> **Exercise brief**
With the images removed, return every line below exactly as it reads.

· · · ·

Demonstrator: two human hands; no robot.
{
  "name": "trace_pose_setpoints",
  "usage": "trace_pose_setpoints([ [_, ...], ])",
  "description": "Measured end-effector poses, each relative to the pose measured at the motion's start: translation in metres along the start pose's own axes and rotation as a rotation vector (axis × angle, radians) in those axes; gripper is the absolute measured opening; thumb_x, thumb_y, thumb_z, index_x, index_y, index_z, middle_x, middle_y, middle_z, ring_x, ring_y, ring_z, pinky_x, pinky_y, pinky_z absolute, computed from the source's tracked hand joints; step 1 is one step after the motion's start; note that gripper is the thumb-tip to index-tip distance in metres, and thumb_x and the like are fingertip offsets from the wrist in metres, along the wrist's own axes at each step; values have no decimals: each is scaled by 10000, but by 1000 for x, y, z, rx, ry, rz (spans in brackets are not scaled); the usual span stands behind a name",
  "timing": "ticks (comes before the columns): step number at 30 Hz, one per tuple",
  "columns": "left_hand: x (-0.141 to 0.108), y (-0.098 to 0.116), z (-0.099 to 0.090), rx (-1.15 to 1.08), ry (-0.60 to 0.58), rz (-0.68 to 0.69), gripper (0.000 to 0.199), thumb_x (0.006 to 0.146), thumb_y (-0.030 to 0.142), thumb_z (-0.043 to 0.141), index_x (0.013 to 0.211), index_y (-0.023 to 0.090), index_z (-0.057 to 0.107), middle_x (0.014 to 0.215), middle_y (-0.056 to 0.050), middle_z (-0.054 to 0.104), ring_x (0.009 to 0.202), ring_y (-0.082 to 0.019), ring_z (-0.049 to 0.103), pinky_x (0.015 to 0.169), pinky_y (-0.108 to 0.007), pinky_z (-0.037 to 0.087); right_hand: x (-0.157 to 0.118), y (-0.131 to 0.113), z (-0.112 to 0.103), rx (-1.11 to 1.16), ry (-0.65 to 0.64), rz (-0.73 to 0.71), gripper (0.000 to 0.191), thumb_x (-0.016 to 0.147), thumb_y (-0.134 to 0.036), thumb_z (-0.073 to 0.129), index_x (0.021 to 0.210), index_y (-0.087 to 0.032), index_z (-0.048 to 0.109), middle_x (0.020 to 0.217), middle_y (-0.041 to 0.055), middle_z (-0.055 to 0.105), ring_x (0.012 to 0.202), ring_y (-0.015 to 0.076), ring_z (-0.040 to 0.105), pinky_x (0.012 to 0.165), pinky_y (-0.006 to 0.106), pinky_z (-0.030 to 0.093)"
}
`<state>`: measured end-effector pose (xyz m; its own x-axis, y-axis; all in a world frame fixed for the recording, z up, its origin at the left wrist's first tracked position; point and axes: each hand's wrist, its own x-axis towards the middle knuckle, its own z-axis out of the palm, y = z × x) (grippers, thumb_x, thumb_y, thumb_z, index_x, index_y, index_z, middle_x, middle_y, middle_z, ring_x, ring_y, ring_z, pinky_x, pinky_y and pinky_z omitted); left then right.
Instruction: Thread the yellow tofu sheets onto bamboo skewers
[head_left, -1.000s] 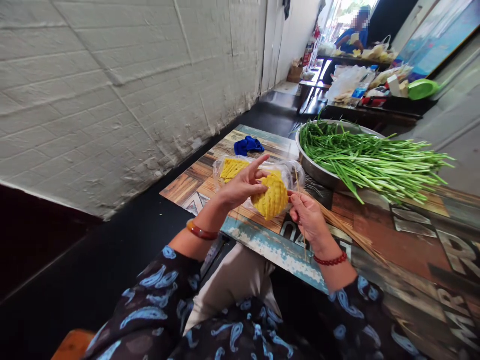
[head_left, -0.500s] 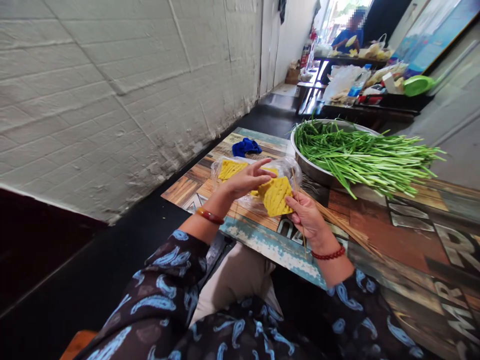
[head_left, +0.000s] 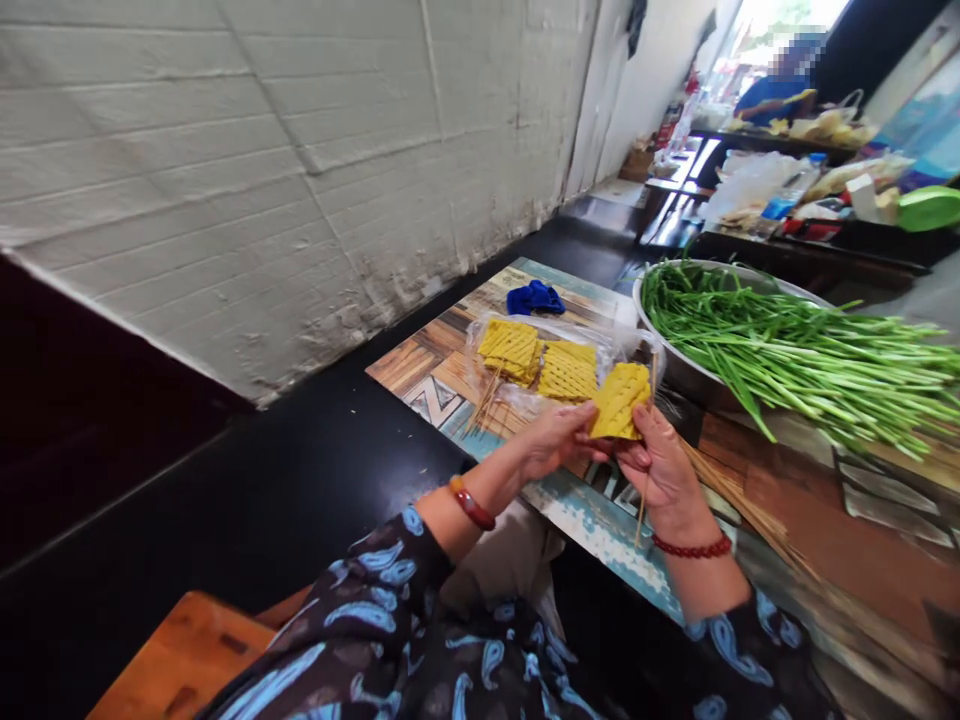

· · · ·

> **Answer area**
Demonstrator: two human hands; no robot.
{
  "name": "trace_pose_setpoints",
  "usage": "trace_pose_setpoints([ [_, ...], ])",
  "description": "Measured end-effector poses, each relative to the pose measured at the motion's start: translation in metres along the start pose's own axes and rotation as a rotation vector (axis × angle, radians) in those axes; gripper is the absolute measured opening; thumb_x, thumb_y, thumb_z, index_x, index_y, index_z, middle_x, middle_y, middle_z, ring_x, ring_y, ring_z, pinky_x, pinky_y, pinky_z absolute, computed from the source's tracked hand joints; step 1 is one step after the motion's start; note that gripper is the thumb-tip to index-tip distance in metres, and thumb_x and the like are fingertip offsets from the wrist in metres, along the wrist's own axes at each step; values have no decimals: each is scaled by 10000, but by 1000 for x, y, z, rx, ry, rz (spans in brackets are not scaled); the usual span stands behind a name",
  "timing": "ticks (comes before the columns): step number at 30 Hz, one per tuple",
  "columns": "left_hand: x (-0.141 to 0.108), y (-0.098 to 0.116), z (-0.099 to 0.090), rx (-1.15 to 1.08), ry (-0.60 to 0.58), rz (-0.68 to 0.69), gripper (0.000 to 0.199), thumb_x (0.006 to 0.146), thumb_y (-0.030 to 0.142), thumb_z (-0.043 to 0.141), index_x (0.013 to 0.211), index_y (-0.023 to 0.090), index_z (-0.057 to 0.107), middle_x (0.014 to 0.215), middle_y (-0.056 to 0.050), middle_z (-0.054 to 0.104), ring_x (0.009 to 0.202), ring_y (-0.082 to 0.019), ring_z (-0.049 to 0.103), pinky_x (0.015 to 0.169), pinky_y (-0.108 to 0.007), pinky_z (-0.037 to 0.087); right_hand: x (-0.157 to 0.118), y (-0.131 to 0.113), z (-0.112 to 0.103), rx (-1.11 to 1.16), ry (-0.65 to 0.64), rz (-0.73 to 0.71), gripper (0.000 to 0.191), thumb_x (-0.016 to 0.147), thumb_y (-0.134 to 0.036), thumb_z (-0.073 to 0.129), index_x (0.021 to 0.210), index_y (-0.087 to 0.032), index_z (-0.048 to 0.109), middle_x (0.020 to 0.217), middle_y (-0.041 to 0.055), middle_z (-0.055 to 0.105), ring_x (0.012 to 0.202), ring_y (-0.015 to 0.076), ring_z (-0.040 to 0.105), pinky_x (0.012 to 0.165), pinky_y (-0.006 to 0.106), pinky_z (-0.030 to 0.093)"
}
`<state>`: measured end-effector pose (xyz m; its own x-axis, y-axis; all in a world frame fixed for the recording, z up, its origin at the left wrist's first tracked position; point and axes: each hand's wrist, its own x-axis towards the middle knuckle, its own z-axis out of the palm, y = z × x) (grippers, thumb_x, thumb_y, thumb_z, index_x, index_y, index_z, middle_x, middle_y, middle_z, ring_x, ring_y, ring_z, pinky_x, pinky_y and pinky_z omitted); left then right.
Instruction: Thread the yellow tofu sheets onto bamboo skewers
[head_left, -1.000s] 
[head_left, -0.500s] 
[head_left, +0.000s] 

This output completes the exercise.